The Dragon became a meeting point. A place to plan, to cut stencils, to make posters, to drink until you were confident enough to go out and paint.
Who Was There
The bar attracted street artists from around the world:
Invader - The French artist who placed tile mosaics in cities globally
Shepard Fairey - Later known for the Obama Hope poster
Faile - Brooklyn-based collective
Bast - New York wheat-paste artist
Ben Eine - London letter painter
Plus local artists, musicians, and the general Shoreditch crowd of the era.
These weren't famous names at the time. They were people making work, largely ignored by the mainstream art world, congregating in a bar because that's where other people who did similar things happened to be.
What Happened There
The upstairs room of the Dragon Bar became a workspace. Steve and others would cut stencils and prepare posters during the evening.

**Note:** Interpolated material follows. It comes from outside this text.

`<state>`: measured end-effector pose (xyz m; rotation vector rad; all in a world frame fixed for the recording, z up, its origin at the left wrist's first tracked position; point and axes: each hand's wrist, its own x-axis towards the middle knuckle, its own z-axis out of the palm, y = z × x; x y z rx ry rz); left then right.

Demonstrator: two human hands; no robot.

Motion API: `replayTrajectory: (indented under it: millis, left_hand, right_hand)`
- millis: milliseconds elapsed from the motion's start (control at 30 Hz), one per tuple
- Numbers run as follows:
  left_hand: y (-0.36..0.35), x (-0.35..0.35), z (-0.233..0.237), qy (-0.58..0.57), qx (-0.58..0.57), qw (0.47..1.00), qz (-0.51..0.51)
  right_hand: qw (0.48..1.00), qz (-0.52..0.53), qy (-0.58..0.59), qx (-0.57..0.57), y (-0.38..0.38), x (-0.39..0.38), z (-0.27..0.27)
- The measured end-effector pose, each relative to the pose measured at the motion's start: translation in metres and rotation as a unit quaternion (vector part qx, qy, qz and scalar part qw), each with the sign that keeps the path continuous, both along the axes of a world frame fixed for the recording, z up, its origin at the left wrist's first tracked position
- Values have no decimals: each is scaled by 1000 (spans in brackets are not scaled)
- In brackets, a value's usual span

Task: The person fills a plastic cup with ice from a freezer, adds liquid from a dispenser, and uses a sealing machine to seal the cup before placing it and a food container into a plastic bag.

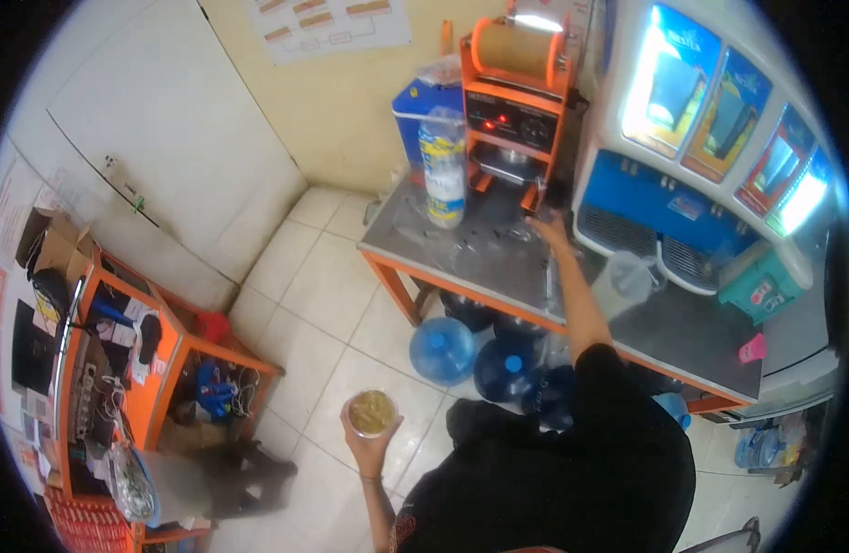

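A clear cup (372, 413) with a yellowish drink and ice is in my left hand (367, 446), whose fingers wrap round it over the tiled floor. My right hand (549, 228) reaches over the dark table (498, 263), just in front of the orange sealing machine (516, 120) with red lights on its panel. Its fingers are small and blurred, and I cannot make out whether they hold anything. A bagged stack with yellow and blue print (442, 166) stands left of the machine. Right of my right forearm is a translucent pitcher (622, 284).
A drink dispenser (668, 198) stands at the right, with a teal container (765, 284) and a pink cup (752, 347) nearby. Large blue water bottles (443, 351) sit under the table. At the left is an orange shelf unit (171, 369); a blue cooler (408, 115) is behind the bagged stack.
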<state>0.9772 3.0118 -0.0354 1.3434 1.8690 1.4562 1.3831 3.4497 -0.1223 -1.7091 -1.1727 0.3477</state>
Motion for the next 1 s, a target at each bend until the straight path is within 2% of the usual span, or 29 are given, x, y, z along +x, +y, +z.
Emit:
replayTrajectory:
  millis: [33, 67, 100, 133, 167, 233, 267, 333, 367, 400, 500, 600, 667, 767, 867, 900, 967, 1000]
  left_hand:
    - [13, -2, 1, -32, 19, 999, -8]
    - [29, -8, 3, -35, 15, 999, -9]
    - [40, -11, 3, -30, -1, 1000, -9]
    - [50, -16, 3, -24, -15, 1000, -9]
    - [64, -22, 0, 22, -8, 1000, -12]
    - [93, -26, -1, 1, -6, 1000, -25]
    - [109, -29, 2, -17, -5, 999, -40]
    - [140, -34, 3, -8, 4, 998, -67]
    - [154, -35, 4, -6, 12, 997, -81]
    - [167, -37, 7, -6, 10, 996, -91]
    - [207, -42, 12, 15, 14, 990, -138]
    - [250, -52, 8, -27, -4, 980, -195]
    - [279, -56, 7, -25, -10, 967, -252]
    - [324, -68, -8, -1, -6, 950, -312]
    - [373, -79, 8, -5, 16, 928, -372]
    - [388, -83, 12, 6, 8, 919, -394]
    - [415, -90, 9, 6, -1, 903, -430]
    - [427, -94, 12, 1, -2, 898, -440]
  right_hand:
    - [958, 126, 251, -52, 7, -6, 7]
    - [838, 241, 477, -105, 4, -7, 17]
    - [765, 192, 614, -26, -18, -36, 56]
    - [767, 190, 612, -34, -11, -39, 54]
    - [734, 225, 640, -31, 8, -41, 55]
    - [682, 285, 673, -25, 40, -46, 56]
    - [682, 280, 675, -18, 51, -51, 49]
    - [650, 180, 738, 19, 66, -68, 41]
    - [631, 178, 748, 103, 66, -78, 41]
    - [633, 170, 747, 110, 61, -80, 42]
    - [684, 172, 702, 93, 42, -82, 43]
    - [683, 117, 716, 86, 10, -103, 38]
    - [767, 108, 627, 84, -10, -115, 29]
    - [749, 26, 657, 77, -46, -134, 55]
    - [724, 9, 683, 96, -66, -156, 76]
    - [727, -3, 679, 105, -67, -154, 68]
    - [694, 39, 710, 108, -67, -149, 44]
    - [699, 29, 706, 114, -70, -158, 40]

"We'd go there, we'd cut stencils, make posters. And then, two o'clock in the morning, when we were pissed enough, go out and jump over railway bridges and paint stuff."
Santa's Ghetto, the annual street art sale, started upstairs at the Dragon. Early prints sold for £50. A friend dressed as a drunk Santa sat in the corner.
The Economics
Nobody expected to make money. The art world wasn't interested. Collectors weren't buying. The work existed because people wanted to make it, not because there was a market.
Steve: "It was a really interesting, fun time that was nothing to do with finance or how much things cost. These guys were just doing it for shits and giggles."
The prices at Santa's Ghetto reflected this. Girl with Balloon canvases were £250. Multiple editions of 25, painted in the upstairs room, numbered as they dried, taken downstairs and sold the same evening.
What Changed
The Dragon Bar era ended as Shoreditch changed. Rents increased. The art form got attention. Prices rose. Collectors appeared.
Steve has been honest about this shift: "Ultimately, it's been the thing that's destroying the scene, because people are just looking at it as a cash cow."
Why This Matters
The Dragon Bar period is documented in Steve's photographs. The shows, the people, the atmosphere of a scene that didn't know it was about to become valuable.
When people talk about street art's "early days" in London, they're usually talking about this. A few square miles of east London. A handful of venues. A community small enough that everyone knew each other.
The books capture some of this. Not comprehensively - Steve wasn't documenting the Dragon Bar specifically - but as background to the work he was photographing.